**THE PROBLEM**
From start to end, write out the following data exactly, apart from its images.

**DATA**
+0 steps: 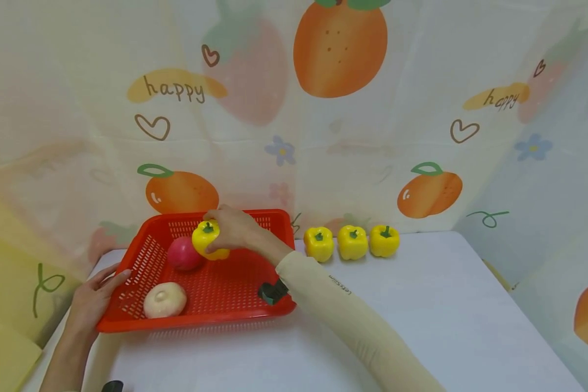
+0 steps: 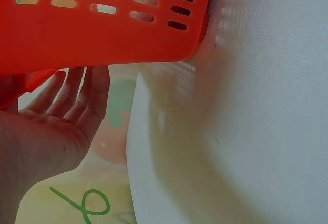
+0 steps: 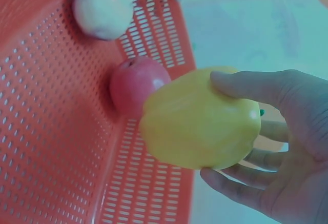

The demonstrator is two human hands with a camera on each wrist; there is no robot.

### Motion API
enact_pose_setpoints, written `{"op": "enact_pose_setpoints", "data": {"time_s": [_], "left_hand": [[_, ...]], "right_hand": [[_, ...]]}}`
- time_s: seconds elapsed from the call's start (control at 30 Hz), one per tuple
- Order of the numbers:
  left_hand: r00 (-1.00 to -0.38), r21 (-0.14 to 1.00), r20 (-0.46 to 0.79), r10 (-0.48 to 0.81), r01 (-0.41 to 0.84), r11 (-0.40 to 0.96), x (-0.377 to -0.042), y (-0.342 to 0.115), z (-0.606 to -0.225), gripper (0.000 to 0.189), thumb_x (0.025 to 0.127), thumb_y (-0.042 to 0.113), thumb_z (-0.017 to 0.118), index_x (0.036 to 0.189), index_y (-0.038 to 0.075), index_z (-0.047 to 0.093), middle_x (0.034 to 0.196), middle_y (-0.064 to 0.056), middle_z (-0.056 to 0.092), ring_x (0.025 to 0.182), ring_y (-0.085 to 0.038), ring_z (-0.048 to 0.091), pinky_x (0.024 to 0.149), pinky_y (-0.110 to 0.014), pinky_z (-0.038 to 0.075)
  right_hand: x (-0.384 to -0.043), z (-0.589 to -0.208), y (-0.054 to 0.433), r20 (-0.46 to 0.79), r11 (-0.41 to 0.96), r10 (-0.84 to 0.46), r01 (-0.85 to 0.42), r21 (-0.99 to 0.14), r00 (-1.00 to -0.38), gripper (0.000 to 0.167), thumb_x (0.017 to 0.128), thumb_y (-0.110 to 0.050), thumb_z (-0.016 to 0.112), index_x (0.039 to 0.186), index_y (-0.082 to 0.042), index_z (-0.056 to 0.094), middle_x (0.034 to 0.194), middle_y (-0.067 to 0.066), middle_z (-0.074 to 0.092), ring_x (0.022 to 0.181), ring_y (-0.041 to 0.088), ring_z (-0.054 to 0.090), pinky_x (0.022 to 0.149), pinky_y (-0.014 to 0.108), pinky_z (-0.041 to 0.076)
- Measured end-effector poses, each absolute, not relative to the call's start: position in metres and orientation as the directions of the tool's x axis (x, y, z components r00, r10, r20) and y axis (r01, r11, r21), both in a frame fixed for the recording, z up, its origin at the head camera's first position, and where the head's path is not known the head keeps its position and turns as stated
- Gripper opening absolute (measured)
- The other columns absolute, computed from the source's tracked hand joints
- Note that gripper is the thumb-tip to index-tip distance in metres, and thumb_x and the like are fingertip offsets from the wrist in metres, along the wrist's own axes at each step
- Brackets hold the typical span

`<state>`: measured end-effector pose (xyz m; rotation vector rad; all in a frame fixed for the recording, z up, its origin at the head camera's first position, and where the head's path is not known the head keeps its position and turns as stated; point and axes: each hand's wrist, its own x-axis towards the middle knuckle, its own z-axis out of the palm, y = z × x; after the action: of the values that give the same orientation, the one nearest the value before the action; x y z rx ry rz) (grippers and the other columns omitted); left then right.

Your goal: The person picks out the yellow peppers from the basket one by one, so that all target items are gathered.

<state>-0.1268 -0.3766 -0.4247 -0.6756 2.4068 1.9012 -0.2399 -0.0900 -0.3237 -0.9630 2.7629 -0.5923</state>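
In the head view my right hand (image 1: pixel 232 228) grips a yellow bell pepper (image 1: pixel 204 235) with a green stem, above the back of a red plastic basket (image 1: pixel 196 321). The right wrist view shows the thumb on one side of the pepper (image 3: pixel 200 124) and the fingers on the other. My left hand (image 1: pixel 92 302) holds the basket's left rim, its fingers (image 2: pixel 95 96) reaching behind the edge. Inside the basket lie a pinkish-red round fruit (image 1: pixel 184 253), close beside the pepper in view, and a whitish round vegetable (image 1: pixel 165 300) near the front left.
Three more yellow bell peppers (image 1: pixel 353 243) stand in a row on the white table (image 1: pixel 421 305), right of the basket. A fruit-printed cloth (image 1: pixel 323 152) hangs behind the table. The black wrist camera (image 1: pixel 273 292) of my right arm overlaps the basket's right part.
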Motion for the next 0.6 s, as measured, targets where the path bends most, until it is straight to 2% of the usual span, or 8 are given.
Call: {"op": "enact_pose_setpoints", "data": {"time_s": [0.27,0.6], "left_hand": [[-0.91,0.932,-0.25,-0.329,-0.318,0.172,-0.128,-0.377,-0.425,0.088,0.091,0.051,0.064,0.154,0.003,0.026,0.08,0.031,0.056,0.07,0.001,0.064,0.063,-0.023,0.057],[-0.906,0.929,-0.27,-0.325,-0.334,0.158,-0.127,-0.376,-0.424,0.087,0.09,0.051,0.064,0.154,0.005,0.026,0.081,0.03,0.056,0.071,0.0,0.063,0.064,-0.023,0.057]], "right_hand": [[-0.242,-0.325,-0.085,-0.022,0.704,-0.632,-0.562,-0.435,-0.775,0.067,0.079,-0.036,0.081,0.138,-0.019,0.054,0.125,-0.003,0.053,0.096,0.008,0.05,0.074,0.016,0.045],[-0.245,-0.322,-0.066,0.0,0.634,-0.693,-0.609,-0.477,-0.721,0.066,0.08,-0.031,0.08,0.138,-0.015,0.053,0.127,0.0,0.051,0.102,0.012,0.05,0.079,0.019,0.046]]}}
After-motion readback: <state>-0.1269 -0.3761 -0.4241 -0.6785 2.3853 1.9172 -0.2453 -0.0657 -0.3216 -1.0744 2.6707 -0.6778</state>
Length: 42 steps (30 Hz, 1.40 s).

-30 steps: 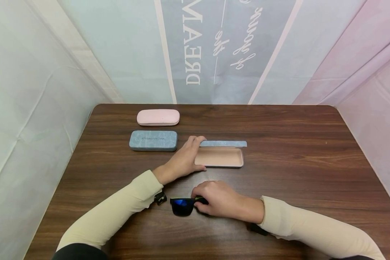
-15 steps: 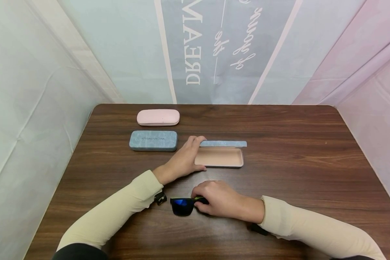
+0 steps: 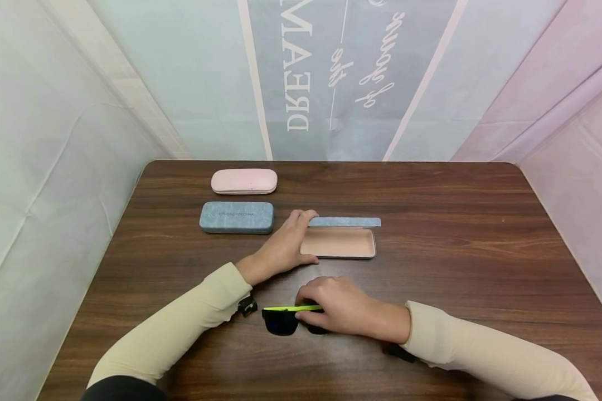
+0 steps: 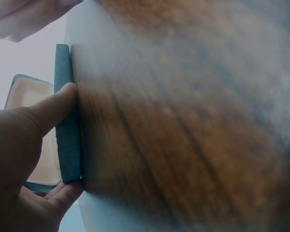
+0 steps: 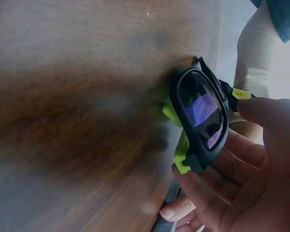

**THE ANSWER**
+0 steps: 
+0 steps: 
+0 steps: 

The demonstrator is two human hands with a camera on each wrist; there is no robot.

### Motion API
enact_pose_setpoints, written `{"op": "enact_pose_setpoints", "data": {"time_s": [_], "left_hand": [[_, ...]], "right_hand": [[_, ...]]}}`
- time_s: seconds elapsed from the call's start (control at 30 Hz), one per tuple
- Order of the numbers:
  left_hand: r00 (-1.00 to -0.38), r21 (-0.14 to 1.00), r20 (-0.46 to 0.79), r10 (-0.48 to 0.81), r01 (-0.41 to 0.84), r11 (-0.40 to 0.96), x (-0.377 to -0.042), y (-0.342 to 0.115), z (-0.606 to -0.225), gripper (0.000 to 0.189), thumb_x (0.025 to 0.127), thumb_y (-0.042 to 0.113), thumb_z (-0.017 to 0.118), index_x (0.036 to 0.189), index_y (-0.038 to 0.075), index_z (-0.047 to 0.093), middle_x (0.034 to 0.196), middle_y (-0.064 to 0.056), middle_z (-0.056 to 0.092), ring_x (0.025 to 0.182), ring_y (-0.085 to 0.038), ring_z (-0.048 to 0.091), pinky_x (0.024 to 0.149), pinky_y (-0.110 to 0.014), pinky_z (-0.038 to 0.075)
  right_hand: x (-0.384 to -0.043), z (-0.589 to -0.208), y (-0.054 to 0.433), r20 (-0.46 to 0.79), r11 (-0.41 to 0.96), r10 (-0.84 to 0.46), r01 (-0.85 to 0.42), r21 (-0.99 to 0.14), r00 (-1.00 to -0.38), gripper (0.000 to 0.167), thumb_x (0.017 to 0.128), thumb_y (-0.110 to 0.050), thumb_z (-0.016 to 0.112), index_x (0.039 to 0.186), index_y (-0.082 to 0.042), index_z (-0.056 to 0.094), middle_x (0.034 to 0.194), middle_y (-0.067 to 0.066), middle_z (-0.074 to 0.092), ring_x (0.022 to 0.181), ring_y (-0.041 to 0.088), ring_z (-0.054 to 0.090), pinky_x (0.022 to 0.149), pinky_y (-0.014 to 0.108), pinky_z (-0.041 to 0.076)
- Measured end-effector poses, each absolute, not relative to the call's start: position in metres and orientation as the directions of the tool's x axis (x, y, z components r00, r10, r20) and y axis (r01, r11, r21), both in a frame fixed for the recording, z up, its origin at the head camera's first position, and where the head's path is not known the head keeps its position and turns as stated
- Gripper opening absolute (measured)
- The other columns absolute, computed from the source's tracked hand joints
- Note that gripper is the thumb-tip to index-tip distance in metres, and thumb_x and the like are fingertip offsets from the wrist in metres, along the wrist's own axes at each step
- Brackets hold the typical span

`<state>`: measured end-effector pose (xyz m; rotation vector rad; all in a frame fixed for the recording, z up, its origin at the head camera's first position, and where the head's path is not known the head keeps its position and turns as stated; point and axes: each hand's wrist, its own x-axis towards the middle knuckle, its own z-axis out of the palm, y = z × x; after the action: of the values that give the same orientation, the one nearest the value before the action; x y z rx ry rz) (grippers and the other columns omitted); left then right.

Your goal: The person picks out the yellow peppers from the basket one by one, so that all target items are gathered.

<state>-0.1268 -0.3766 -0.4247 -0.6756 2.4068 1.9012 -0.2399 -0.0900 -0.3237 -0.9630 2.7629 -0.5923</state>
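In the head view my right hand (image 1: pixel 232 228) grips a yellow bell pepper (image 1: pixel 204 235) with a green stem, above the back of a red plastic basket (image 1: pixel 196 321). The right wrist view shows the thumb on one side of the pepper (image 3: pixel 200 124) and the fingers on the other. My left hand (image 1: pixel 92 302) holds the basket's left rim, its fingers (image 2: pixel 95 96) reaching behind the edge. Inside the basket lie a pinkish-red round fruit (image 1: pixel 184 253), close beside the pepper in view, and a whitish round vegetable (image 1: pixel 165 300) near the front left.
Three more yellow bell peppers (image 1: pixel 353 243) stand in a row on the white table (image 1: pixel 421 305), right of the basket. A fruit-printed cloth (image 1: pixel 323 152) hangs behind the table. The black wrist camera (image 1: pixel 273 292) of my right arm overlaps the basket's right part.
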Motion for the next 0.6 s, as measured, targets where the path bends most, until it is straight to 2% of the usual span, or 8 are given.
Call: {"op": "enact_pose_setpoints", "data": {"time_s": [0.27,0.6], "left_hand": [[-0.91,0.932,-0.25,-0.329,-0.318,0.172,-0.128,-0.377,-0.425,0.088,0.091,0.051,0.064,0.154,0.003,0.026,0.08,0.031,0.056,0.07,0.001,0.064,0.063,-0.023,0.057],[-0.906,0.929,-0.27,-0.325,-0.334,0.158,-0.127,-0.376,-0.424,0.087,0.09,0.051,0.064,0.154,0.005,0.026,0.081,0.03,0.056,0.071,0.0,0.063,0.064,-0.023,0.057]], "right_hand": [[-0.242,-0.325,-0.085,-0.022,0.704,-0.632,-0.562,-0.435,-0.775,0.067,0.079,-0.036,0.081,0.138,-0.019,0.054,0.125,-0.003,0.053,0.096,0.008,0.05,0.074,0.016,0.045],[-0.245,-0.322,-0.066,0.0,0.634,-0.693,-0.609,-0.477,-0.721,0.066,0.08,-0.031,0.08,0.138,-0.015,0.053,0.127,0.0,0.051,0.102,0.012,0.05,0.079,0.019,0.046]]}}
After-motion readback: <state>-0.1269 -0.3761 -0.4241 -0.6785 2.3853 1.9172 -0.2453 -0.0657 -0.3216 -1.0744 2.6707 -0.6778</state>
Length: 42 steps (30 Hz, 1.40 s).

-30 steps: 
-15 steps: 
+0 steps: 
+0 steps: 
+0 steps: 

At this point, the answer is complete.